Игра. Достоевский
Шрифт:
— Вы до того не уважаете человека?
— Да нынешнего-то человека, помилуйте, за что уважать?
Он уж и оторваться не мог и о работе забыл, до того жаждал понять и эту идею пролитой крови, прежде времени, безо всякого смысла, выгод которой нельзя рассчитать, хотя у них всюду расчёт и расчёт, и в особенности жаждал понять, как человек выживает такого рода идею, какие причины, как же это он с такой-то идеей живёт, да ещё, это видно, преспокойно живёт, главное, при самом тонком развитии откуда берётся мечтательность самая отвлечённая, отвлечённость понятий во всём, отвлечённость в постановке самых жгучих социальных проблем, а отсюда, скорее всего, и жестокость чрезвычайная к людям, несправедливость, односторонность, злобность, даже до мщения, можно подозревать, и уже тут открывался в какую-то безграничную даль ещё один новый роман, который непременно и как можно скорее нужно было писать, и он уже сбивался со счета, сколько теперь романов гнездилось в его голове, и все эти романы в воображении представлялись замечательно как хороши, и каждый нужно бы было без промедленья и
А время летело, дни мелькали один за другим, не оставляя никакого следа, он спохватывался, принуждал себя тотчас засесть за работу, всё за ту же статью о Белинском, которая решительно не желала даваться ему, так что часа через два голова оказывалась словно бы не на месте, он тосковал и боялся, как бы не случился новый припадок или, похуже ещё, не прикончил бы на месте удар.
Он как-то не выдержал и вслух произнёс:
— Верно, не миновать мне сумасшедшего дома.
Аня всплеснула руками:
— Что ты, Федя, не может этого быть!
— Отчего же не может?
— Это несчастье слишком было бы тяжело. Бог нас от него сохранит.

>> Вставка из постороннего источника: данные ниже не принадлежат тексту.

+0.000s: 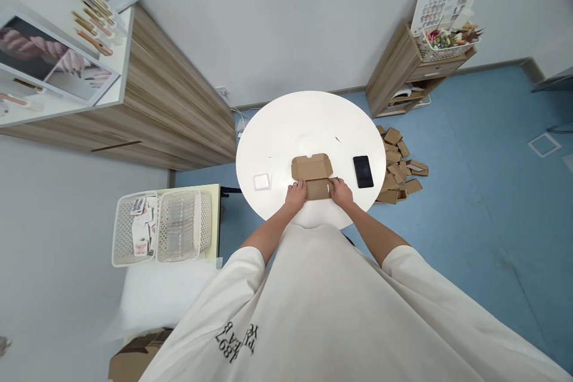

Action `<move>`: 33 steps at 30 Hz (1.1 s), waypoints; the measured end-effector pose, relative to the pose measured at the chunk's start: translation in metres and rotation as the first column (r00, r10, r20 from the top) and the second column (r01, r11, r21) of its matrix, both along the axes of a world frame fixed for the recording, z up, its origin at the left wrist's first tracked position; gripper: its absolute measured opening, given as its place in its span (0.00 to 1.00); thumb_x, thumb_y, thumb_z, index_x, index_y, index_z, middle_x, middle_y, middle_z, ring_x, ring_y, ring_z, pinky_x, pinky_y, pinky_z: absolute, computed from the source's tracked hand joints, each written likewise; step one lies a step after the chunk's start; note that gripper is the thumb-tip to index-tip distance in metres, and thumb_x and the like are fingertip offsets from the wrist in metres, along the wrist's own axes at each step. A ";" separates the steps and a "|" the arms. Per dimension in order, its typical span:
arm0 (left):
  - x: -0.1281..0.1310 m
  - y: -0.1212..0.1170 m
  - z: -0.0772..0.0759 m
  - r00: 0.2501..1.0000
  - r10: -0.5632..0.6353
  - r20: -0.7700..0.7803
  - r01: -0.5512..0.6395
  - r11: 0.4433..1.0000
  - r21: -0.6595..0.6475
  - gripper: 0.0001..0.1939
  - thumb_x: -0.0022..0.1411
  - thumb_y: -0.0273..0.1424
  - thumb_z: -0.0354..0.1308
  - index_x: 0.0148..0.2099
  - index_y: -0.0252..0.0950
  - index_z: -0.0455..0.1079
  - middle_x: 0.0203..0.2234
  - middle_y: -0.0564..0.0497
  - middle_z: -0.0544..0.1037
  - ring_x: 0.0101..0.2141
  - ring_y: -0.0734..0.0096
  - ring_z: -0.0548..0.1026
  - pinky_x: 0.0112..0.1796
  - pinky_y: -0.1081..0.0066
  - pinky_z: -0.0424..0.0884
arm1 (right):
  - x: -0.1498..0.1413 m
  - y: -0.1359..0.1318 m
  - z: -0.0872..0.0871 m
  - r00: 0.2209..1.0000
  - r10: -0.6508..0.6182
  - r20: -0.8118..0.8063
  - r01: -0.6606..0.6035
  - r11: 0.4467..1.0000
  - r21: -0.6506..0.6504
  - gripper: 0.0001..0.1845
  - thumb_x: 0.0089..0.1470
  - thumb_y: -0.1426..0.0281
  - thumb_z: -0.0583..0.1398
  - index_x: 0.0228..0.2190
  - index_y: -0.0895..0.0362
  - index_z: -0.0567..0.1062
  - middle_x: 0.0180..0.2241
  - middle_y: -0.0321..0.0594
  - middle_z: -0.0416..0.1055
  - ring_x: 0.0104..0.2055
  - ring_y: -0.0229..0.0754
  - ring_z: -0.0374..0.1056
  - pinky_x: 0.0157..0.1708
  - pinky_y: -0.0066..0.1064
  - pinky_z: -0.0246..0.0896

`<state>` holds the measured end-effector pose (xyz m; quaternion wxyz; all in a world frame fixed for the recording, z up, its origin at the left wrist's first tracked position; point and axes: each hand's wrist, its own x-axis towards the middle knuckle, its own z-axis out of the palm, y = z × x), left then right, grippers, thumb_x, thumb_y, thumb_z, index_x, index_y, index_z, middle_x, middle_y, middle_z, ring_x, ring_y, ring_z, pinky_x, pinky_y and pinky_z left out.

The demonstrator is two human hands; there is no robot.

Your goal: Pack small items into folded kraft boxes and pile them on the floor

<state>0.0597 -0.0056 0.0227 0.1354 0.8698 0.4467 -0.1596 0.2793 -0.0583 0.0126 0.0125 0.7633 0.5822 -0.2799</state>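
Observation:
A small brown cardboard box [317, 190] lies on the white oval table [275, 137] close to my body, its lid flap [312, 167] folded back away from me. At its left end my left hand [296, 193] is closed on the cardboard. My right hand [341, 191] pinches the right end, where a side flap stands up. Fingertip detail is too small to make out. To the right of the box rests a black phone or tablet [363, 172]. A small clear-and-white square case [261, 182] sits on the left.
Many folded cardboard boxes [396, 170] are piled on the blue floor beside the table's right edge. White baskets [179, 224] with cards and clear packs stand at left. A wooden cabinet [179, 95] rises at back left, a smaller one [394, 71] at back right.

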 end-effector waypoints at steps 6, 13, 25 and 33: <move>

— Может быть, именно так, Бог сохранит, однако ж если случится, не оставляй меня здесь, в Россию свези. Я здешних русских не понимаю, живут семьями, воспитывают детей, последние поскрёбки прожив, ещё думают нас же учить, а не у нас учиться. Да здесь от всего отстанешь и после этого надо целый год привыкать, чтобы попасть в тон и в лад. Писателю же особенно невозможно здесь заживаться. Для писателя первое дело действительность, ну а здесь действительность-то швейцарская, так что я здесь не только что жить, а и с ума сходить не хочу.
И вновь с сердитым упрямством засел за статью, да вскоре с сердцем бросил её, раздражённо твердя:
— Да вот уж и отстал от всего.
Прошёлся по комнате, отыскивая сюртук, висевший в шкафу:
— Очень бы хотелось в Россию, и по многим, по многим причинам, ты хоть это пойми. Одно уже то, что на месте. А кроме того, непременно хочу издавать нечто вроде газеты, у меня уж выяснилась форма и цель. Для одного этого надо быть дома, видеть и слышать всё своими глазами.
Отправился с Аней гулять, переменил книги в библиотеке и читал вместо работы целую ночь.
Разбудил его пушечный гром. Он был так разбит, что не хотелось вставать, и он припомнил с трудом, что это в честь Гарибальди пушки палят и что завтра должен был открываться конгресс. Так и есть: в конце улицы раздался гром барабанов.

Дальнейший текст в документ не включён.